County commissioner Rick Vest said the drug court is in transition since the departure of director Kim Ethington and was uncertain whether her replacement would have diversions and other proposals as a priority.
“The time is right,” Vest said, after asking for a pledge to budget $100,000 to eliminate diversion fees. “We have a strong county board that’s committed to the things you are.
“When the time is right the money will be there,” he added. “I promise that.”
Another proposal from Justice in Action, for an online dashboard with real-time numbers of people in diversion and jail, is already in the works, Vest said.
LAWRENCE -- Justice Matters set its priorities of restorative practices in schools, elder care and ending homelessness.
“Seeking justice is not an add-on, it’s essential,” Deacon Godsey of Vintage Church in Lawrence told a crowd of 600-plus at the Lied Center at the University of Kansas.
Restorative practices, which is an alternative to suspensions that have a proven record of keeping students from dropping out, already has been in place in Lawrence Public Schools, but Justice Matters said a low number of teachers have been trained in the second and third levels of the program, while every teacher has instruction at the first level.
Although no representative from Lawrence schools was on the stage, a proposal is being made to the school board to move training in restorative practices from the spring to the fall.
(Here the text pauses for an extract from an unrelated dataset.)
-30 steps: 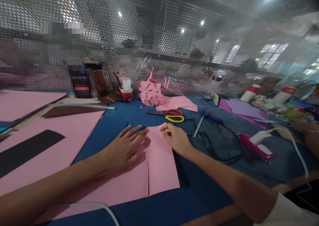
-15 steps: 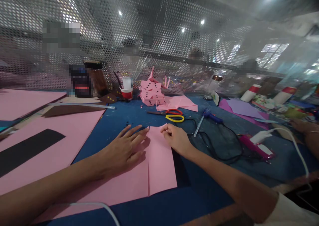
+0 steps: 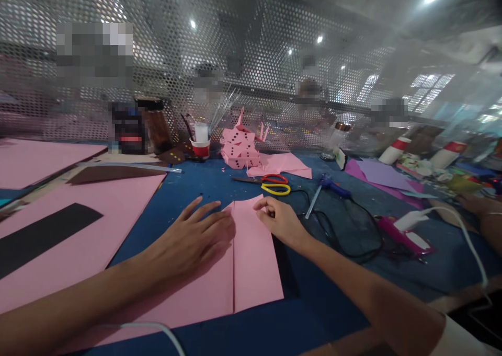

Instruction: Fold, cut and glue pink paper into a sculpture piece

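Observation:
A sheet of pink paper [image 3: 257, 262] lies before me with a straight crease running from its far edge to its near edge. My left hand [image 3: 196, 236] rests on the paper to the left of the crease, fingers spread out. At the far right corner of the creased strip, my right hand [image 3: 280, 217] has its thumb and forefinger curled together on the paper's edge. The strip's right side is slightly raised over the blue table [image 3: 219, 340], with a dark shadow beside it.
Scissors [image 3: 275, 188] with red and yellow handles and a blue glue gun [image 3: 333, 185] with its black cord lie beyond my hands. A pink paper model [image 3: 239, 147] stands behind. More pink sheets [image 3: 129, 209] are at left, a magenta power strip [image 3: 403, 234] at right.
The strip's near right corner has shifted slightly right and toward me. My left hand has slid a little left and nearer; my right hand keeps its hold on the edge.

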### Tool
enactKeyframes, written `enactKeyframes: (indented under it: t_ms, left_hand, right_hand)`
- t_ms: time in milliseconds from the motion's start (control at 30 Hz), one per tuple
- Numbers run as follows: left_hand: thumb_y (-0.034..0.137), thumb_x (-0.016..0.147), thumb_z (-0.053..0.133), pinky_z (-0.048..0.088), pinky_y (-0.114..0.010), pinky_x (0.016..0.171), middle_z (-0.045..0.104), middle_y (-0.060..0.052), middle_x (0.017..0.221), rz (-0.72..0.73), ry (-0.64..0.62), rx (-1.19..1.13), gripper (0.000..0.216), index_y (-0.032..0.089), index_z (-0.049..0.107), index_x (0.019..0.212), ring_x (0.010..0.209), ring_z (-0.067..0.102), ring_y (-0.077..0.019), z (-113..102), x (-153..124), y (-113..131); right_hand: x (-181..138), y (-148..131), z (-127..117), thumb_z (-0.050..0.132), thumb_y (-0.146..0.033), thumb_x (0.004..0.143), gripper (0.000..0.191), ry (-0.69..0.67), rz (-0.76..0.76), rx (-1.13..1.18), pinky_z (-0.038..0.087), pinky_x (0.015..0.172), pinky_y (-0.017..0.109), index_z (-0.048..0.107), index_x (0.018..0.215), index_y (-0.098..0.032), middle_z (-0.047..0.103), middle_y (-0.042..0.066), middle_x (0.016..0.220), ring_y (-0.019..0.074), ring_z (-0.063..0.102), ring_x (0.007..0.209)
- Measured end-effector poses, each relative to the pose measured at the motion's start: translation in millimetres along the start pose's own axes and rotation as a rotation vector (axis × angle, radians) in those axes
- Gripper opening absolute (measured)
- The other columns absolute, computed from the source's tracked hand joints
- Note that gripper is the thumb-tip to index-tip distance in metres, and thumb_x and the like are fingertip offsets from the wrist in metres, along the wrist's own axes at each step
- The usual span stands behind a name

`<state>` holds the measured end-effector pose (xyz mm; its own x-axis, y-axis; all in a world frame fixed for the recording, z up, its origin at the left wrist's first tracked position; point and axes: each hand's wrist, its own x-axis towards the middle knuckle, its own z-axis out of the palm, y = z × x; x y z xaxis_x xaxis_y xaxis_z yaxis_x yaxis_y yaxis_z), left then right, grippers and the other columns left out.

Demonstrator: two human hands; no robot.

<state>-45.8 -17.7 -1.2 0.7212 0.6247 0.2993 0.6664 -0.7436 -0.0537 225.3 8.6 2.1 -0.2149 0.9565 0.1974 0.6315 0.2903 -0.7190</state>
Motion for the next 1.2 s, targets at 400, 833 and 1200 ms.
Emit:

Justice Matters’ goal is six to 10 staff in each school trained at higher levels, while the district only has 18 total teachers that have met those criteria so far.
The school board has been responsive to the requests, said Caitlin Sand, a student at Lawrence High.
“We were heard,” she said.
Elder care facilities in Douglas County are understaffed, with wait lists for care raising from 45 people in January 2022 to 65 in April 2023.
Margie Dyck of Lawrence First Presbyterian Church said 22% of the Douglas County population is 65 and older, with the Baby Boomers likely increasing the number over the next few years.
“Our grandparents, parents and you deserve more than that,” she said.
Justice Matters’ elder care committee is working with a workforce development program to increase the training possibilities for those wanting to become certified nursing assistants, certified medication aides and in-home health aides.
The Kansas Department of Labor is predicting that the state will need 28,000 CNAs, 18,000 registered nurses and 6,000 in-home health aides by 2026 to keep up with the aging population, Dyck said.
The group received an agreement from the Douglas County Commission Chair Patrick Kelly to facilitate training between the development program and local group Heartland Community Health Center.
Justice Matters is asking Douglas County leaders to follow through on a five-year program to eliminate homelessness, including compiling a list of names of the homeless, distribute lists of services provided, and develop a one-stop shop for all services provided.
“We’re there to meet their needs and objectives, not our own,” said Steve Ozark of Lawrence Trinity Lutheran Church.
Justice Matters is also asking the county to join 14 other communities in the country in the Built for Zero homelessness elimination program. Johnson County’s Good Faith Network justice group also is working with Built for Zero.
Giving an update on a previous priority, the audience was told that groups are working with the Criminal Justice Coordinating Council to reduce the number of failure-to-appear and parole violations in Douglas County, and successfully campaigned against a jail remodeling that would result in more beds.
“We are about to shift the conversation to life-giving reform,” said Joanna Harader of Peace Mennonite Church.
Rev. Kay Scarbrough, pastor of Lawrence First UMC, said Justice Matters is making a difference.
“We want to see peaceful resolutions to conflict,” she said. “Coming together this way is so powerful.”